L’interesse dello scultore per la terracotta affonda le sue radici nell’adolescenza trascorsa nel quartiere della Stanga a Padova, ed è in questo tempo – nell’attenta osservazione del paesaggio urbano e dei suoi mutamenti – che cresce anche la sua attenzione per l’architettura e per l’urbanistica. Una sensibilità, quella civile, che troverà occasione di esprimersi, come ricorda la dedica, nell’esperienza politica di Armano in veste di sindaco di Cadoneghe, cittadina che egli trasformerà in un vero e proprio laboratorio sociale e culturale.

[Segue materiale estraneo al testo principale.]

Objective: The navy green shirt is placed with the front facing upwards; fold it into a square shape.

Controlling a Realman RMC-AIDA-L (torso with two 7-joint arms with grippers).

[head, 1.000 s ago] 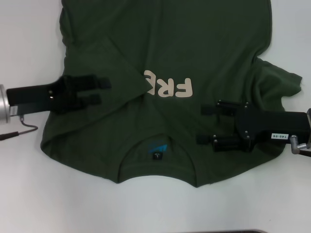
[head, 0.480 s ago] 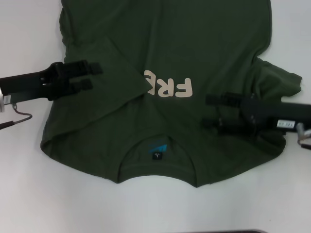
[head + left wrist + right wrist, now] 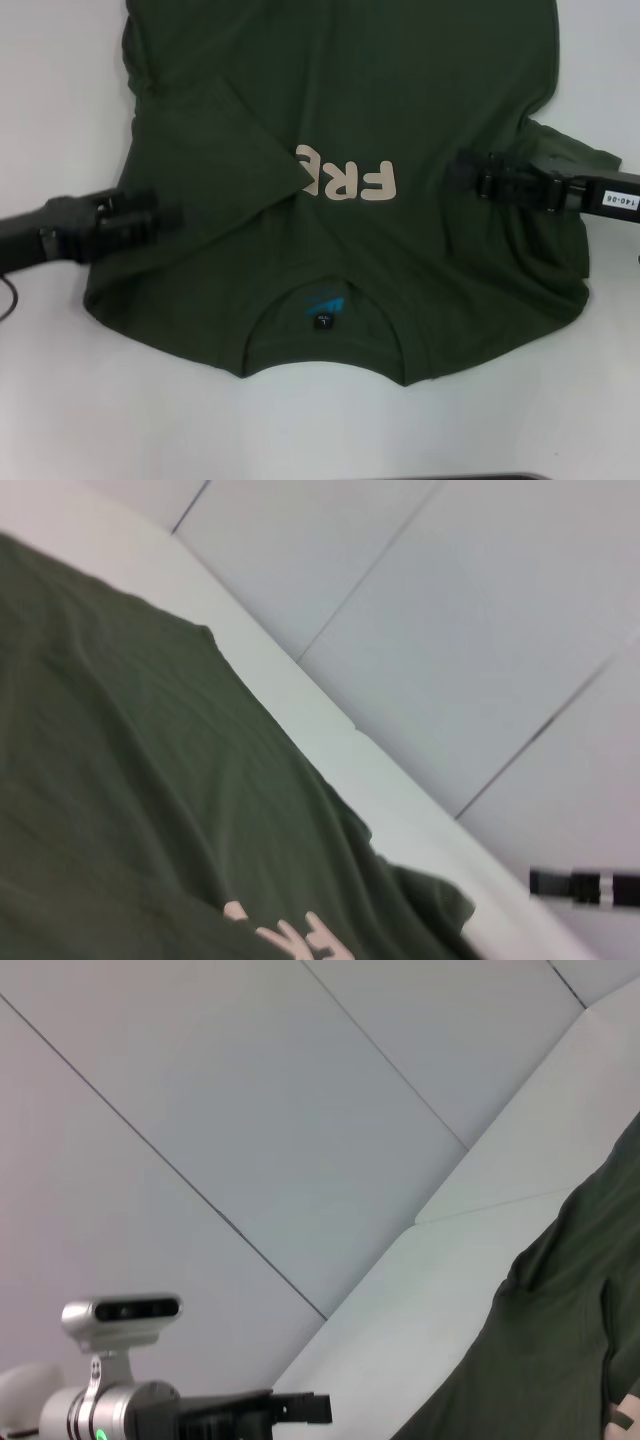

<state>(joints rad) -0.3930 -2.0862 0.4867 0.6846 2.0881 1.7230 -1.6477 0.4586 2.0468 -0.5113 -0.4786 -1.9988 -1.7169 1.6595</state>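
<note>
left gripper [image 3: 165,214], right gripper [image 3: 462,172], both level

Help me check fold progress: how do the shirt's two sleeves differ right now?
On the navy green shirt, the left sleeve is folded inward over the chest, covering part of the cream lettering. The right sleeve is still spread outward, rumpled, past the body's edge. The left gripper is beside the folded one; the right gripper reaches across the unfolded one. Both lie on the white table.

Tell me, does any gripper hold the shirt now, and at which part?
Cannot be told: the left gripper and the right gripper sit over the shirt.
</note>
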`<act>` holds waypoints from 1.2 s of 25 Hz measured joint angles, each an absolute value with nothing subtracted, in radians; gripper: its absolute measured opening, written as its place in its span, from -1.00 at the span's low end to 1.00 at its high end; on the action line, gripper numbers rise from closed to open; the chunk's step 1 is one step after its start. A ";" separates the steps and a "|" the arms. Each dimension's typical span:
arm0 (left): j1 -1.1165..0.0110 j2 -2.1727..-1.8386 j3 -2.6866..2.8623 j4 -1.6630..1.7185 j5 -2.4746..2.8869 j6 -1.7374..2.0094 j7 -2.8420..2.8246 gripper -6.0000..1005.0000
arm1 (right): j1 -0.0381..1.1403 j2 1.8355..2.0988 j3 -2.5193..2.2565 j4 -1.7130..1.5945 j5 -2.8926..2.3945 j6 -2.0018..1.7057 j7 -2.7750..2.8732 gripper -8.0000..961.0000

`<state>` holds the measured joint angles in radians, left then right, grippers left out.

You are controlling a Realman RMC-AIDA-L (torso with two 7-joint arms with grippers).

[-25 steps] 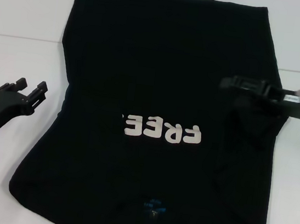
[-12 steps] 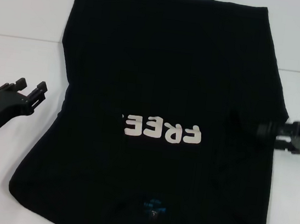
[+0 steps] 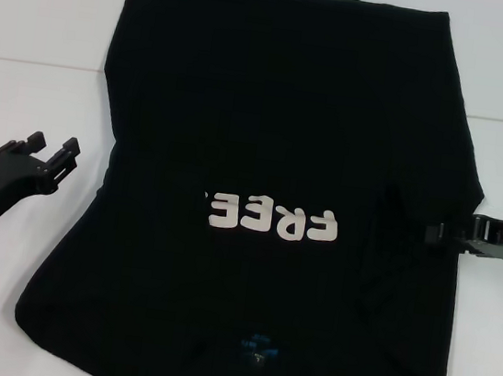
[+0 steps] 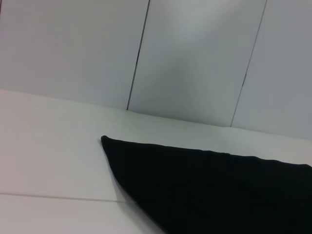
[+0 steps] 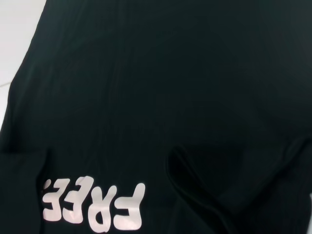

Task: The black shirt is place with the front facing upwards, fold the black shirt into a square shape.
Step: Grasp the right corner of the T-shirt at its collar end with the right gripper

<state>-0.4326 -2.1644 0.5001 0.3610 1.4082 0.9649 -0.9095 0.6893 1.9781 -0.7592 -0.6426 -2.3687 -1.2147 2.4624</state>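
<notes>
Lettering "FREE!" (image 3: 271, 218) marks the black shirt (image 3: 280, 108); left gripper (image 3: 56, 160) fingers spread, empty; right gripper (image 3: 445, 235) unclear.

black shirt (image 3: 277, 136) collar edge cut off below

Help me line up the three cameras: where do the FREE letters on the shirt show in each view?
Head view: letters at mid-picture, upside down, on the shirt.
Left wrist view: letters not in it; only a plain corner of the shirt and the table.
Right wrist view: letters at the lower left.
Shared landmark: the shirt's black cloth.
</notes>
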 joint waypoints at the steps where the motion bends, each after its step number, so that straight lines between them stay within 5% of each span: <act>1: -0.433 -2.164 0.500 0.361 1.408 0.965 -0.910 0.08 | 0.692 1.981 -0.759 -0.643 -2.374 -1.211 2.461 0.16; 17: -0.433 -2.164 0.483 0.361 1.408 0.955 -0.905 0.08 | 0.727 2.031 -0.893 -0.635 -2.407 -1.063 2.458 -0.09; 28: -0.430 -2.163 0.476 0.366 1.408 0.954 -0.905 0.08 | 0.726 2.025 -0.894 -0.634 -2.404 -1.068 2.497 -0.94; 30: -0.429 -2.163 0.476 0.367 1.408 0.953 -0.905 0.08 | 0.725 2.019 -0.883 -0.635 -2.396 -1.097 2.516 -0.94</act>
<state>-0.4295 -2.1629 0.4758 0.3672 1.4082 0.9529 -0.9050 0.7252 2.0193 -0.8832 -0.6351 -2.3964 -1.0968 2.5163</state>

Elio Armano nasce a Padova il 4 aprile 1945 e svolge una prima formazione presso l’istituto d’arte della sua città, per poi perfezionarsi all’Accademia delle Belle Arti di Venezia, dove è allievo, dal 1965 al 1969, di Alberto Viani. Negli stessi anni, nella sua città natale, si sperimenta nell’ambito dei costumi e delle scenografie, collaborando con il Teatro Popolare di Ricerca, pur continuando a esercitarsi come scultore con il gesso e il bronzo e a cimentarsi in tecniche differenti, quali la litografia e l’incisione. Ripercorrendone le opere, questa esposizione intende raccontare il legame antico e attuale di Armano con la propria città. Così, infatti, si esprime lo scultore a proposito degli esordi con questo materiale: «Credo che l’uso della terracotta sia stato una sorta di predestinazione. Intorno ai quindici anni trascorrevo ore ed ore a incidere i mattoni del selciato antistante la casa dove sono nato e cresciuto, rovinando i cacciavite di mio padre che usavo a mo’ di scalpello» (www.elioarmano.it/pensieri.html).

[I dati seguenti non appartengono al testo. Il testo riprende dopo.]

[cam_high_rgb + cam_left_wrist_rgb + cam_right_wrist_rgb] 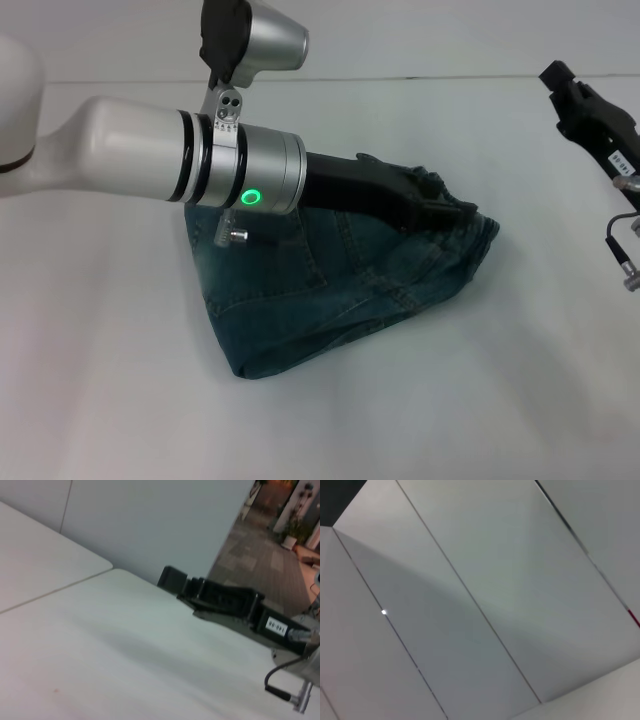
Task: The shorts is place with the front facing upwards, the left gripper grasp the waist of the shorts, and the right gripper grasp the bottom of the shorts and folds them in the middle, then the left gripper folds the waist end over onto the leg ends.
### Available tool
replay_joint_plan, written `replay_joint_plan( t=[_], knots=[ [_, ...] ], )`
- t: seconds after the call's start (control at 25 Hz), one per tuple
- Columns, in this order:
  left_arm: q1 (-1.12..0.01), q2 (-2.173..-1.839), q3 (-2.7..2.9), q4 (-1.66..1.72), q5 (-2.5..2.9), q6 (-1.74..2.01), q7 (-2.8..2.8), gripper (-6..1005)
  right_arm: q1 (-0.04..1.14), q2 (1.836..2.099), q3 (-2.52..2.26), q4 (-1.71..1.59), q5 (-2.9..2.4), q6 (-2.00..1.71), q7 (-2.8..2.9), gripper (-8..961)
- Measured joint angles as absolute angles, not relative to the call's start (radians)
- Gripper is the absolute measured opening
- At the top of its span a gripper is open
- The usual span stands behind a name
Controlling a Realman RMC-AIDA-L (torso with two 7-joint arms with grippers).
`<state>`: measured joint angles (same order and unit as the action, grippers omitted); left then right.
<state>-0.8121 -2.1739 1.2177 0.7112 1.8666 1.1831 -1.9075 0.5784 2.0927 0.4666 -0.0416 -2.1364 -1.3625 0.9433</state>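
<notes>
The left gripper (pixel 440 205) at frame centre clamps the lifted shorts (pixel 330 290) (silver arm crossing); the right gripper (pixel 560 80), upper right: state unclear.

Blue-green faded denim on the shorts (pixel 330 290), paler bleached patches toward the upper left, darker stitched seams. White, matt bench (pixel 120 380). Silver-white arm (pixel 130 150) with black bands and a glowing green ring light (pixel 251 197), ending in the black left gripper (pixel 440 212). All-black right gripper (pixel 560 80), small white label (pixel 276 626) with dark digits, thin black cable (pixel 615 235).
</notes>
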Motion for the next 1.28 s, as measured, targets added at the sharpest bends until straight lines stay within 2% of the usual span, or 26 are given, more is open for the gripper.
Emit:
replay_joint_plan(
  t=[0.16,0.28,0.32,0.36,0.48,0.6,0.72,0.92,1.04,1.16,1.28],
  knots=[
    [-0.756,-2.167,1.206,0.758,1.811,1.226,-1.908,434,0.572,2.084,0.426,-0.048,-2.137,-1.382,0.957,22],
    [-0.690,-2.164,1.197,0.826,1.783,1.248,-1.907,543,0.577,2.065,0.332,-0.093,-2.141,-1.422,1.026,28],
    [-0.610,-2.163,1.162,0.901,1.774,1.283,-1.904,579,0.582,2.058,0.284,-0.122,-2.141,-1.445,1.064,31],
    [-0.597,-2.163,1.152,0.912,1.774,1.293,-1.902,637,0.586,2.053,0.239,-0.153,-2.142,-1.469,1.100,33],
    [-0.510,-2.161,1.047,0.965,1.773,1.380,-1.884,813,0.590,2.048,0.127,-0.271,-2.141,-1.577,1.195,40],
    [-0.453,-2.154,0.948,0.972,1.774,1.459,-1.861,892,0.590,2.047,0.025,-0.404,-2.141,-1.713,1.285,97],
    [-0.393,-2.140,0.869,0.973,1.780,1.562,-1.820,891,0.580,2.044,-0.127,-0.563,-2.142,-1.852,1.358,153],
    [-0.315,-2.093,0.845,0.978,1.784,1.685,-1.797,889,0.548,2.036,-0.362,-0.805,-2.142,-1.974,1.493,248],
    [-0.282,-2.070,0.842,0.979,1.787,1.733,-1.786,889,0.520,2.035,-0.480,-0.901,-2.149,-1.969,1.571,366],
    [-0.264,-2.066,0.841,0.980,1.810,1.754,-1.782,888,0.511,2.033,-0.503,-0.939,-2.190,-1.947,1.605,483],
    [-0.264,-2.080,0.840,0.981,1.866,1.745,-1.782,887,0.508,2.025,-0.501,-0.938,-2.235,-1.903,1.610,632]
  ],
)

Dalle iconiche teste forate e trafitte all’altrettanto emblematico Uomo Macchina, un gesso che risale al 1964, l’itinerario antologico si impreziosisce di creazioni come il Bestiario, i Paesaggi e, non ultima, la Città, ispirata all’utopica La Città del Sole di Campanella. Nella povertà dell’argilla, realtà elementare come del resto il fuoco che la trasforma, si esprime, in fondo, la riflessione maturata da Armano negli anni sul rapporto tra scultura e «figurazione antropomorfa», e sulla non trascurabile dimensione del tempo che ne determina i simbolismi più profondi. L’allestimento, non a caso, intende mettere a fuoco sia la continuità interna alla storia dell’arte e della tecnica, come ben testimonia la corrispondenza tra reperti archeologici e opere contemporanee, sia la personale concezione della storia umana dell’artista padovano, di cui la terracotta diventa in qualche modo metafora e precisazione.

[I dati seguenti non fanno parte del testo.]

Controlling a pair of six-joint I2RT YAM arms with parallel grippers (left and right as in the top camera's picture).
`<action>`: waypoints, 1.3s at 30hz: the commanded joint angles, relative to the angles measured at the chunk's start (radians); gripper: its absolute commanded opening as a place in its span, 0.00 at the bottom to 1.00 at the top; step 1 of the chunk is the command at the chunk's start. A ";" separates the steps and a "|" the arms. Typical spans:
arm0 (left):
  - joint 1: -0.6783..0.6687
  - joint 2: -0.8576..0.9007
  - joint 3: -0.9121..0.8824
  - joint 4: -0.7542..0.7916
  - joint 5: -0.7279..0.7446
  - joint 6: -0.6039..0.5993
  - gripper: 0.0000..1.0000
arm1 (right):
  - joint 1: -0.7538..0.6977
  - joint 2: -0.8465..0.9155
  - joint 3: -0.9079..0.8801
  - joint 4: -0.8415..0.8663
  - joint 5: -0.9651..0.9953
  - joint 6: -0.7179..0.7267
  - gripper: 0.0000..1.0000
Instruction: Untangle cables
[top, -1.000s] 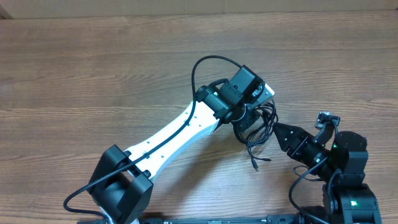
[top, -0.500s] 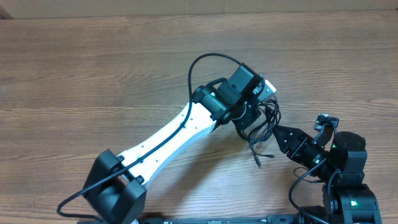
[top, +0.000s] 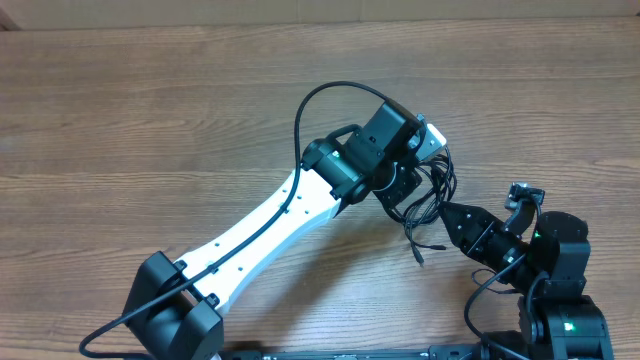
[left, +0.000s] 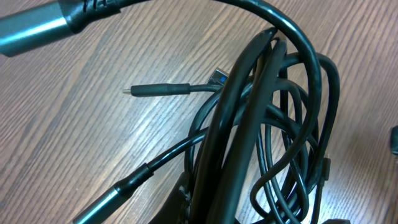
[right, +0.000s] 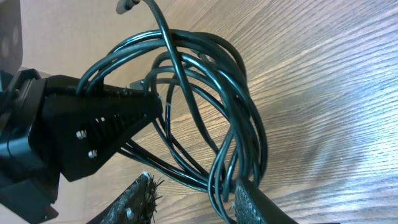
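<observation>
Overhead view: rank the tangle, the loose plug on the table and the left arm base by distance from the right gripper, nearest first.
From the right gripper:
1. tangle: at its tips, just up-left in the picture.
2. loose plug: on the table close by, below and slightly left.
3. left arm base: far off, at the lower left corner.

1. The left arm (top: 262, 222), white-shelled, reaches diagonally from the near left corner toward the middle, wrist bent downward.
2. The left claw (top: 404, 198) is closed tight, its fingers (right: 118, 115) pressed into one wedge, pinching the cables (left: 230, 124).
3. The right arm (top: 548, 262) sits folded low at the near right corner.
4. The right claw (top: 444, 210) points at the left one, just beside it, with its fingers (right: 142, 198) apart.
</observation>
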 joint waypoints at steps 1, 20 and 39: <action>-0.014 -0.029 0.028 0.006 0.025 -0.013 0.04 | -0.003 -0.002 0.016 0.010 -0.010 0.000 0.40; -0.080 -0.029 0.028 0.024 0.169 0.032 0.04 | -0.003 -0.002 0.016 0.060 -0.017 0.000 0.41; -0.090 -0.029 0.028 0.024 0.161 0.039 0.04 | -0.003 -0.002 0.016 0.040 0.024 0.000 0.04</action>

Lungo i contorni di volti e figure umane, vasellame e antiche edicole votive, agli occhi del visitatore si delinea una direzione che trova nella tensione tra l’esigenza di geometria e il realismo antropomorfico una chiave di lettura non solo formale. È, infatti, la domanda sull’identità del «terrestre» a disegnare uno spazio in cui il passato si mescola al presente e l’archeologia apre uno scenario fisico e simbolico per ripensare i molti significati dell’umano, nonché delle sue possibili rappresentazioni: «Il loro continuo ripescare e ripensare il già stato è un segno di vitalità, di un continuo nuovo inizio. Facciano esse il loro mestiere e si lascino guardare per quel che sono, senza farsi carico delle fisime dell’autore! E, per quanto mi riguarda, non saranno certo delle povere teste di coccio a disturbare un mondo fin troppo pieno di immagini effimere» (ivi).